WHAT THE TASK ASKS:
Under this line are the records; write out word for word the part that begins at the line containing "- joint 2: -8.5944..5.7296" and ends at the line containing "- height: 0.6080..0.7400", and no more.

DATA RECORDS:
== Segment start ==

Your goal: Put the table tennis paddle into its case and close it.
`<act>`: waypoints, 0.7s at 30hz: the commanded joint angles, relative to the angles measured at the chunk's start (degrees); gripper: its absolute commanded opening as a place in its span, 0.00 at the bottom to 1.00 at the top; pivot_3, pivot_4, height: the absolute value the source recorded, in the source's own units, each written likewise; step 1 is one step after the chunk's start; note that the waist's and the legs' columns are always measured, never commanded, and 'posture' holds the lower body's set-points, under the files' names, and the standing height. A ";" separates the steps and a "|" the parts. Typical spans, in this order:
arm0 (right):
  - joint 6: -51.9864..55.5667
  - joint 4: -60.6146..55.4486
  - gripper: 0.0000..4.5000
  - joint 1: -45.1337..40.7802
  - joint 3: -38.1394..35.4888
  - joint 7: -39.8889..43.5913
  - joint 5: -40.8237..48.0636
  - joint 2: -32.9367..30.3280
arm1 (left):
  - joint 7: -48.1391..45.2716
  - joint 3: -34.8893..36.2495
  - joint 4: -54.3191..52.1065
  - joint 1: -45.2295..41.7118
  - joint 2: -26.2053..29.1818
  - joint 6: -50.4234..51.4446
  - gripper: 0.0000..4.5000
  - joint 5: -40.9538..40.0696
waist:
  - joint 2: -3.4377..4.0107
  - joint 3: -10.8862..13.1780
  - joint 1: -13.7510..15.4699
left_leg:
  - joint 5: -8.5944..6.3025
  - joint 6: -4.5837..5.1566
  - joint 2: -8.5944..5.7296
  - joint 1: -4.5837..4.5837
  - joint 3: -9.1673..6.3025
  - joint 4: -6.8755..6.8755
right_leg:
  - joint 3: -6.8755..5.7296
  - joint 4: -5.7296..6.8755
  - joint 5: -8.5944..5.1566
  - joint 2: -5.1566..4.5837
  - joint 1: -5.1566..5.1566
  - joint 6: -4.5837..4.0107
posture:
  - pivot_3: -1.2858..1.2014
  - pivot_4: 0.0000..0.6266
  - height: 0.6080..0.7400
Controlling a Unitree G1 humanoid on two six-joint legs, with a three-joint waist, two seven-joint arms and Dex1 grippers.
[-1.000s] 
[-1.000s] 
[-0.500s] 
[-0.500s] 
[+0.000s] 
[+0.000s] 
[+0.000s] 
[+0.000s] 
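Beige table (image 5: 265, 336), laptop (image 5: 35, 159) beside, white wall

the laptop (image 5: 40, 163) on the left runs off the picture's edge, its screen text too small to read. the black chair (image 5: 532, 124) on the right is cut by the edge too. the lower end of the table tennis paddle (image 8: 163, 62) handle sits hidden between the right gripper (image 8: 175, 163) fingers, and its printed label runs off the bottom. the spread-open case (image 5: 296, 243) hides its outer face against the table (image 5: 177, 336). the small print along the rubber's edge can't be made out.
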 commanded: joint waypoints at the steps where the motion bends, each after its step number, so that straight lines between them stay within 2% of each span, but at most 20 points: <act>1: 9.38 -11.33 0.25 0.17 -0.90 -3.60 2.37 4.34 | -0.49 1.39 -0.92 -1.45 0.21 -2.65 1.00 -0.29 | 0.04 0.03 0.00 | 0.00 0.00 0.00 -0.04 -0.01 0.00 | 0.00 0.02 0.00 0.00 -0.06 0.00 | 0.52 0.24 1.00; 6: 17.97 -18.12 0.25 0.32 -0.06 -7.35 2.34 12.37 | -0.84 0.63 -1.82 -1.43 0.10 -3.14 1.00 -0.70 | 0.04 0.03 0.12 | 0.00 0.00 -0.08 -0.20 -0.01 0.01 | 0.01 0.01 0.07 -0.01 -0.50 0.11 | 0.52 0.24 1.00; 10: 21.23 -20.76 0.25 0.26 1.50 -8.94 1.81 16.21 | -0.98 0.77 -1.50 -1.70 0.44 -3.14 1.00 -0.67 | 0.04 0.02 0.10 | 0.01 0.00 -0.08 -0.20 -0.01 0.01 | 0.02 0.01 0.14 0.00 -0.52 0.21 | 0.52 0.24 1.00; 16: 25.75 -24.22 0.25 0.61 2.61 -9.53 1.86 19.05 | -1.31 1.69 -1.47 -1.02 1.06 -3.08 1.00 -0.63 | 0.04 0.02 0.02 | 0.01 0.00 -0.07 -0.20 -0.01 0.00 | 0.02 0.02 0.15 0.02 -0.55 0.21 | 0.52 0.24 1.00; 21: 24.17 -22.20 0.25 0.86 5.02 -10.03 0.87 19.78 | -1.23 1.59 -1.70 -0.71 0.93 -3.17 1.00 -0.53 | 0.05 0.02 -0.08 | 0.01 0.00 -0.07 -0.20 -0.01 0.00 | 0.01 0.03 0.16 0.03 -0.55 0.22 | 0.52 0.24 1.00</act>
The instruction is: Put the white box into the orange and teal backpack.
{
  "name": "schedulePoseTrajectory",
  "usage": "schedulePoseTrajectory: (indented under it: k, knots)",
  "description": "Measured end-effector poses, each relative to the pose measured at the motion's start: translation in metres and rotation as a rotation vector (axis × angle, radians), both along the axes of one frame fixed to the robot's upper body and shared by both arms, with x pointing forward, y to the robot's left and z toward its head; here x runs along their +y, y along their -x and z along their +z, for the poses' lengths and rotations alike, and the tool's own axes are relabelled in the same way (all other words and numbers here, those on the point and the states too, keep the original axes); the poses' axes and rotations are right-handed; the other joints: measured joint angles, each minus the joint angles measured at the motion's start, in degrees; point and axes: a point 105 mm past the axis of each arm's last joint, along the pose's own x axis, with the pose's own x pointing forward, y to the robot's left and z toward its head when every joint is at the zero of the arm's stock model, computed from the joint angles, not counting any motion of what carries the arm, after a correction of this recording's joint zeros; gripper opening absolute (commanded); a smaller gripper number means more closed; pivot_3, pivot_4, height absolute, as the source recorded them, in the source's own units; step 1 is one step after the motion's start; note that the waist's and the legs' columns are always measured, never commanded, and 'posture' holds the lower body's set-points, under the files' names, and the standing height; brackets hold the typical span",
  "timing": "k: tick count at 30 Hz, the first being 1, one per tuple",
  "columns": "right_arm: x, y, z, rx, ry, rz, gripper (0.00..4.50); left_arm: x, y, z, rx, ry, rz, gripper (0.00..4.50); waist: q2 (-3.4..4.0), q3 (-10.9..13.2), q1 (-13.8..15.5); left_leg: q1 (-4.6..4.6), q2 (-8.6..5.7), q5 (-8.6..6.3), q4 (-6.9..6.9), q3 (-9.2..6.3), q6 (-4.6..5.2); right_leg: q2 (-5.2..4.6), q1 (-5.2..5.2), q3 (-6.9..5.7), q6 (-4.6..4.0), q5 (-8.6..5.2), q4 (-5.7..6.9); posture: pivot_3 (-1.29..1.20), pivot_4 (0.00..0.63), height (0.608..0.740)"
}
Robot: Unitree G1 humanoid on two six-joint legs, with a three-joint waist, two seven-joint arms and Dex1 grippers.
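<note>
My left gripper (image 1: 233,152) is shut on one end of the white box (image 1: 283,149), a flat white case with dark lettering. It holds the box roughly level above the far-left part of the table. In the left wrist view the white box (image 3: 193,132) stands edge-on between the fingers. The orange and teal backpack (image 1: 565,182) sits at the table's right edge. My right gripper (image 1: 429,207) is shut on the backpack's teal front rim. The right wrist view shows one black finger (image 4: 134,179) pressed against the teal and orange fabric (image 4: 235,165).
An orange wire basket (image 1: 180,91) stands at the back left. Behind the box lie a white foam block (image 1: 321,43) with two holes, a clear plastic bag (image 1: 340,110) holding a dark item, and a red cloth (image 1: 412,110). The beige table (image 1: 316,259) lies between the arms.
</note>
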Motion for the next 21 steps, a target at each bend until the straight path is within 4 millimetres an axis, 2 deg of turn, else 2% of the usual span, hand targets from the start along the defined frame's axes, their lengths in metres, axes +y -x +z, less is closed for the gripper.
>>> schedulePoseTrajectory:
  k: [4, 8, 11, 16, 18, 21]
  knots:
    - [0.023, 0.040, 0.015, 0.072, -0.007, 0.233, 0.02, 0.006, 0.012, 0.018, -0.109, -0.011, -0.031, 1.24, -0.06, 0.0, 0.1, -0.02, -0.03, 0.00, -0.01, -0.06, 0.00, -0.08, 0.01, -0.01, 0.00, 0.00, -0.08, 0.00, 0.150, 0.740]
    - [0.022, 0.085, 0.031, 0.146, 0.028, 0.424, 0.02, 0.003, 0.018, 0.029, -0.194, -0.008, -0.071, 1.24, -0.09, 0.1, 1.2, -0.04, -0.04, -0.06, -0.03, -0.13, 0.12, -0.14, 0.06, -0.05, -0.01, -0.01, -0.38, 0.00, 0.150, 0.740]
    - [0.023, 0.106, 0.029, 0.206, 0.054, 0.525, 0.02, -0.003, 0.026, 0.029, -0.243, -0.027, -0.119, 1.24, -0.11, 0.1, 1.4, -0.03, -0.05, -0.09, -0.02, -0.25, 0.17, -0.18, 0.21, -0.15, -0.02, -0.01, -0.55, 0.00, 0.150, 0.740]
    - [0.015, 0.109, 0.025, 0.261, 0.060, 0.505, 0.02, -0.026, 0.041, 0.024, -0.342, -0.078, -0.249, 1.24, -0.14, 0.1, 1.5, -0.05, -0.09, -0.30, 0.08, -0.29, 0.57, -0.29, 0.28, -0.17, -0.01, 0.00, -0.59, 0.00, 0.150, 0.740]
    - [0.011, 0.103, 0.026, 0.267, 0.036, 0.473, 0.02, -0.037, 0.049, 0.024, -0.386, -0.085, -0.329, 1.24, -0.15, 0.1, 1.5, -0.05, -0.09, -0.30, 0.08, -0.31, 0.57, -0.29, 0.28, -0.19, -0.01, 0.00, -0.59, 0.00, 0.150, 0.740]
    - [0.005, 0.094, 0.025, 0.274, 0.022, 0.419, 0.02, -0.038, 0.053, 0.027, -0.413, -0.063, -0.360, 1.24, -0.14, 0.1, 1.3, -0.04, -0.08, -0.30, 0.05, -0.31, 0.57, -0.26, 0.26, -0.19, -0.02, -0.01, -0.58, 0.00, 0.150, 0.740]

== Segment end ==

RESPONSE BELOW:
  - joint 2: -8.5944..5.7296
  - joint 1: -4.5837..4.5837
  - joint 3: -9.1673..6.3025
  - joint 4: -6.8755..6.8755
right_leg:
  - joint 3: -6.8755..5.7296
  - joint 4: -5.7296..6.8755
  - joint 5: -8.5944..5.1566
  - joint 2: -5.1566..4.5837
  - joint 1: -5.1566..5.1566
  - joint 6: -4.5837..4.0107
posture:
  - pivot_3: -1.2858..1.2014
  - pivot_4: 0.0000..0.6266
  - height: 0.6080..0.7400

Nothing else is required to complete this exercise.